| WHAT THE TASK REQUIRES |
The response must contain the complete data, printed exactly.

--------------------------------------------------

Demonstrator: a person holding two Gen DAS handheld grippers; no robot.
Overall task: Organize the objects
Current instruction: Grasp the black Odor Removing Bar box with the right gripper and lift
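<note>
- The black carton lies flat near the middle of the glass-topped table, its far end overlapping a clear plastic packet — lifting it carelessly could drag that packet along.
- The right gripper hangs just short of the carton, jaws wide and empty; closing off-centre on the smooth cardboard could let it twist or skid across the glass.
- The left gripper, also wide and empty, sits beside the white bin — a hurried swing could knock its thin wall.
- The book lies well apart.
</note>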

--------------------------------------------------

| TASK RESULT |
Demonstrator: a person holding two Gen DAS handheld grippers; no robot.
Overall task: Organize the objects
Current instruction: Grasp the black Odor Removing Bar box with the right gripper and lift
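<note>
- The black carton lies flat near the middle of the glass-topped table, its far end overlapping a clear plastic packet — lifting it carelessly could drag that packet along.
- The right gripper hangs just short of the carton, jaws wide and empty; closing off-centre on the smooth cardboard could let it twist or skid across the glass.
- The left gripper, also wide and empty, sits beside the white bin — a hurried swing could knock its thin wall.
- The book lies well apart.
</note>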

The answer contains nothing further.